Но дальше началось то, чего мы не предвидели. Солидным газетам так приглянулось лицо Джеза, что они повадились совать его во все колонки об искусстве. Как же, красивый мальчик, а тут еще мои дерьмовые вирши — и вот они уже воображают, будто открыли новую звезду. Ему стали наперебой предлагать почитать стихи там и тут, съездить в турне и так далее. Я советовал ему изобразить крайнюю застенчивость, притвориться затворником или кем-то в этом духе. Но он уверял, что справится. И справлялся.
По правде говоря, ему нравилось быть в центре внимания. Чтения и концерты всегда привлекают людей, которые ищут чего-то большего, нежели просто насладиться поэзией. Еще немного — и я узнал, что он декламировал мои вирши в Саут-Бэнке и в Институте современного искусства. И вот дошло до того, что этот чертов Британский совет спонсирует его международные турне! Хуже всего, что у меня не хватало духу прекратить это, потому что каждый пенс, заработанный этим надувательством, Джез перечислял в «Гоупойнт».
— Мне нужен новый материал, — потребовал Джез. — Я не могу постоянно читать одно и то же старье.
— Какие стихи ты хочешь? — сухо спросил я. — Азиато-гейские или гейско-азиатские?
— Неплохо бы что-то повеселей. А то, судя по нынешним, я какой-то… унылый печалец.

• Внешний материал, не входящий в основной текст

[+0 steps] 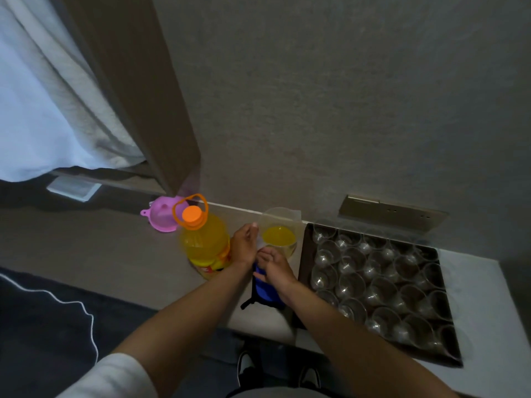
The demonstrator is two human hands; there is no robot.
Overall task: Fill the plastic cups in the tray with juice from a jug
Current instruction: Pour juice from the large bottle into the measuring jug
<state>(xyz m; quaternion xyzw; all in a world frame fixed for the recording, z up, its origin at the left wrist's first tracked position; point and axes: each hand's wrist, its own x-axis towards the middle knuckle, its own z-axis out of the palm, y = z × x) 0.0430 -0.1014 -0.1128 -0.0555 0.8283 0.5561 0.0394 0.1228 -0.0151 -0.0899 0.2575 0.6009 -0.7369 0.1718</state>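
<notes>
A clear plastic jug (280, 234) partly filled with yellow juice stands on the counter by the wall. Right of it lies a dark tray (304, 268) packed with several empty clear plastic cups (382, 285). My left hand (244, 245) reaches to the jug's left side, fingers curled at its handle and rim. My right hand (274, 267) sits just below the jug, fingers curled at its near side; what it grips is hidden. A big juice bottle (205, 242) with an orange cap stands left of the jug.
A pink funnel (163, 218) lies behind the bottle near a curtain. A blue object with a black strap (264, 290) lies under my right wrist. A wall socket plate (392, 212) is behind the tray. The counter edge runs close to my body.
</notes>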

Я посмотрел на него с укоризной. Вот в чем беда этой затеи: чем больше веса он набирал в поэтических кругах, тем сложнее становилось прекратить это. А Джез в этих кругах знал всех и каждого. Именно он свел меня с Эллисом — незадолго до этого без-пяти-минут-придворный-поэт тиснул в какой-то литературной газетке блистательный, искрометный обзор Джезова творчества. Эллис даже предложил мне — пардон, Джезу — написать хвалебный отзыв для обложки моего/его/нашего сборника, который издательство «Колд-Чизел» планировало выпустить в этом году. Эллис назвал себя большим поклонником Джеза и пригласил его на ужин; тогда-то Джез и выяснил, что Эллиса интересуют антикварные книги, благодаря чему с ним познакомился я.
Раз уж я снова оказался в «Красном клубе» и вспомнил об Эллисе, мои мысли естественным образом перешли к Ясмин. Я хотел быть рядом с ней. Просто болтать о чем-нибудь. Я чувствовал, что могу рассказать ей все. О фальшивых книгах и подложной поэзии; о паранойе, которой таким жуликам, как мы, никак не миновать; о затравленном футболисте; о Фэй и детях; о бесах и о том, с чего все это началось.
Джез что-то бубнил, но его голос напоминал вещание радиостанции, боровшейся за свой диапазон: то прорывался, то пропадал. Я оглядел набухшие красные стены. Казалось, они вздулись сеточкой вен и слегка подергивались, словно гигантская гортань. У меня возникло жуткое видение: будто и я, и все прочие люди в клубе — кусочки блевотины в пульсирующей от рвотных спазм глотке пьяного беса.
— Ох, да на тебе лица нет, — сказал Джез. — Ты же не собираешься здесь блевануть? Осторожней!